Our KBP infrastructure retrieves retrospective best practice cases by using GTV-OAR constellation similarity matching, the plans for which can then be used as references during beam number selection and angle or arc conception. The method provides support during a step that is still largely a manual, trial-and-error process, especially in complex instances such as some non-coplanar or SBRT cases.
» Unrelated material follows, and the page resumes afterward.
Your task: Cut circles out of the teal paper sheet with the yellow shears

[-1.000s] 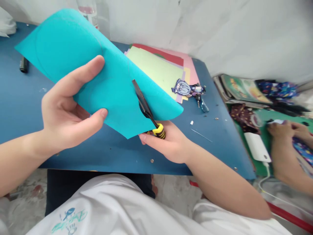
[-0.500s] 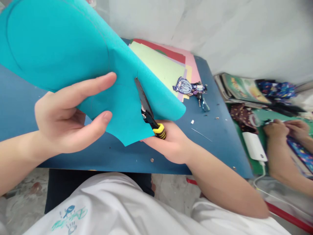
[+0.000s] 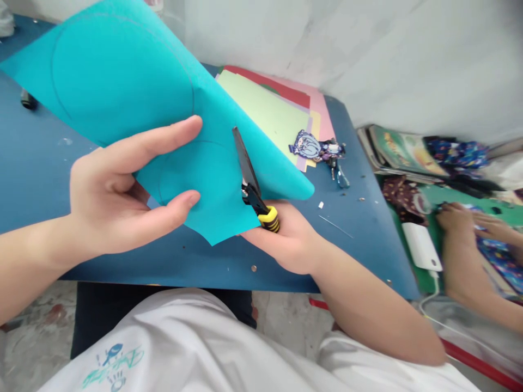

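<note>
A large turquoise sheet (image 3: 122, 71) with pencilled curves hangs tilted above the blue table. My left hand (image 3: 134, 185) supports it at the lower left edge, thumb and index finger spread over its face, the other fingers hidden behind it. My right hand (image 3: 286, 234) is wrapped round the yellow and black handle of a pair of scissors (image 3: 249, 169). One dark blade lies over the front of the sheet, pointing up and away; the other blade is hidden. The sheet's lower corner is beside the handle.
Coloured paper sheets (image 3: 265, 109), a cartoon figure charm (image 3: 308, 146) and a thin needle-like rod (image 3: 335, 226) lie on the blue table (image 3: 196, 267). At right, another person's hands (image 3: 457, 220) rest at a green table near a white power bank (image 3: 423, 246) and books (image 3: 404, 149).
The turquoise sheet and my left hand have shifted slightly right, and the sheet's far left corner now shows. The scissors moved slightly right. The other person's hands have moved lower and flatter.
</note>
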Available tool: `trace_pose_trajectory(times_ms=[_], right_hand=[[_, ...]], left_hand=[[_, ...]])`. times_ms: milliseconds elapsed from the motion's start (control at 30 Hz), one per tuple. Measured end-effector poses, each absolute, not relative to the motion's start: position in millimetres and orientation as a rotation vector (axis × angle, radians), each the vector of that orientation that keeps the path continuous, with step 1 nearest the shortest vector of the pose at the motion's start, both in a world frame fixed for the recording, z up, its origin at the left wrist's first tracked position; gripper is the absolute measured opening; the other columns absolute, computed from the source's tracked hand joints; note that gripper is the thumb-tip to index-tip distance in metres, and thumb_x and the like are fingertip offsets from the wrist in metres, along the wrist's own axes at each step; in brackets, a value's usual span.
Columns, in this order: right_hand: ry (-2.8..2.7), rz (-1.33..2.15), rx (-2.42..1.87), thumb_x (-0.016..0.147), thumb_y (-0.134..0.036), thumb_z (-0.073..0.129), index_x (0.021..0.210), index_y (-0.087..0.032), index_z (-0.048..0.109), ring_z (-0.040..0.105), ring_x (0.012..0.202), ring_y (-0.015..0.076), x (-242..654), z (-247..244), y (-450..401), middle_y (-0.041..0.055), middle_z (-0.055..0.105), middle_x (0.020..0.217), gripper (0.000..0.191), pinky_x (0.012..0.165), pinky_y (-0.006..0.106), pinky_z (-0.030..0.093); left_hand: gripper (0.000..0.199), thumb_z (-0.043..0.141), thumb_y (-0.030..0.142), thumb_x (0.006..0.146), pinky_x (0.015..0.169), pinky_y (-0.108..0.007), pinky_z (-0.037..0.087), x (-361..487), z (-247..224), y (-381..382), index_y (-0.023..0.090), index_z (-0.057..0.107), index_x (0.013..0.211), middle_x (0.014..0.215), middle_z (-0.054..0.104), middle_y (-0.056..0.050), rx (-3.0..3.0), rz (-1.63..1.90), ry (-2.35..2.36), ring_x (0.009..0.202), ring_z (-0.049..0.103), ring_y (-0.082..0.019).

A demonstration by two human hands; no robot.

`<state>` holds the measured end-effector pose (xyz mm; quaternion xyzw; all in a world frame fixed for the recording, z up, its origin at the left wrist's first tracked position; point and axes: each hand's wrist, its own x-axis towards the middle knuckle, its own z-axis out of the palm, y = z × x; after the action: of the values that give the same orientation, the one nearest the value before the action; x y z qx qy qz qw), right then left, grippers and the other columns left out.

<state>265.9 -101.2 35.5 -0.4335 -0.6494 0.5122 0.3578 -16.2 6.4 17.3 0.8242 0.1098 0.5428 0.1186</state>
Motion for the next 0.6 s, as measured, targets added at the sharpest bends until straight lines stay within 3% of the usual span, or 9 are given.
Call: trace_pose_trajectory(times_ms=[100,200,300,367,467,533,600], right_hand=[[-1.679,1.316,-1.132,0.101,-0.040,0.082,0.100,-0.022,0.079,0.073,0.090,0.0250,266.3,35.2,-101.3,0.0049,0.080,0.093,0.018,0.082,0.037,0.062],[-1.689,1.303,-1.075,0.103,-0.033,0.079,0.105,-0.022,0.080,0.078,0.099,0.0261,269.4,32.4,-101.8,0.0066,0.086,0.110,0.011,0.092,0.039,0.064],[-1.716,1.285,-1.066,0.105,-0.031,0.076,0.113,-0.024,0.082,0.080,0.109,0.0282,273.0,30.5,-102.6,0.0071,0.087,0.123,0.012,0.102,0.042,0.064],[-1.747,1.266,-1.113,0.105,-0.032,0.076,0.109,-0.024,0.082,0.079,0.102,0.0280,274.7,30.0,-103.3,0.0065,0.087,0.112,0.010,0.099,0.042,0.064],[-1.758,1.244,-1.177,0.105,-0.036,0.078,0.100,-0.025,0.079,0.076,0.094,0.0279,275.4,29.7,-104.6,0.0057,0.082,0.097,0.011,0.096,0.042,0.063],[-1.741,1.238,-1.196,0.104,-0.039,0.080,0.099,-0.026,0.079,0.076,0.096,0.0291,275.0,29.4,-105.3,0.0067,0.081,0.097,0.014,0.097,0.043,0.063],[-1.726,1.236,-1.217,0.103,-0.043,0.081,0.099,-0.026,0.078,0.076,0.099,0.0305,274.6,28.9,-105.6,0.0075,0.080,0.098,0.017,0.097,0.044,0.064]], left_hand=[[0.103,0.116,0.050,0.067,0.091,-0.056,0.082,-15.2,18.9,4.3,0.025,0.075,0.159,0.130,0.088,-0.007,2.357,1.558,0.382,0.104,0.090,-0.038],[0.102,0.114,0.050,0.069,0.072,-0.042,0.082,-14.0,21.1,4.8,0.025,0.075,0.160,0.127,0.089,-0.006,2.395,1.571,0.319,0.090,0.089,-0.032],[0.098,0.109,0.050,0.076,0.059,-0.034,0.078,-14.6,26.7,3.2,0.023,0.072,0.163,0.135,0.087,-0.007,2.474,1.599,0.224,0.088,0.089,-0.030],[0.087,0.103,0.039,0.086,0.065,-0.033,0.080,-16.4,32.1,-0.9,0.023,0.069,0.165,0.140,0.086,-0.006,2.496,1.523,0.279,0.093,0.089,-0.028],[0.081,0.098,0.027,0.094,0.084,-0.037,0.083,-19.2,35.8,-4.3,0.025,0.066,0.168,0.148,0.083,-0.005,2.491,1.384,0.419,0.112,0.089,-0.030],[0.088,0.105,0.035,0.087,0.088,-0.044,0.083,-20.0,33.6,-2.1,0.023,0.068,0.166,0.148,0.083,-0.007,2.494,1.433,0.376,0.116,0.088,-0.035],[0.100,0.111,0.053,0.078,0.083,-0.049,0.084,-20.0,30.4,0.7,0.022,0.070,0.164,0.141,0.085,-0.008,2.477,1.519,0.238,0.108,0.090,-0.037]])
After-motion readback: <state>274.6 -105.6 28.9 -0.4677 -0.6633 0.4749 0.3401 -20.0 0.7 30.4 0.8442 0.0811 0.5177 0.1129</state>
Tools in development for beam configuration support are often complicated, computationally costly and sometimes still don’t assist in the initial conception of beam configurations [21,22,23,24]. While planning for many pathologies and treatment modalities is fairly standardized and automated, instances and modalities remain where delineation of beam field angles and arcs is a persisting challenge and art. In these cases, such as some non-coplanar SBRT or proton therapies, reference to template configurations used for similarly positioned target volumes is particularly valuable. Because cases with similar target-OAR anatomical relationships tend to receive similar doses, identifying cases with similar target-OAR constellations will present treatment and dose plans that reflect the clinical importance and implications of different GTV-OAR relationships.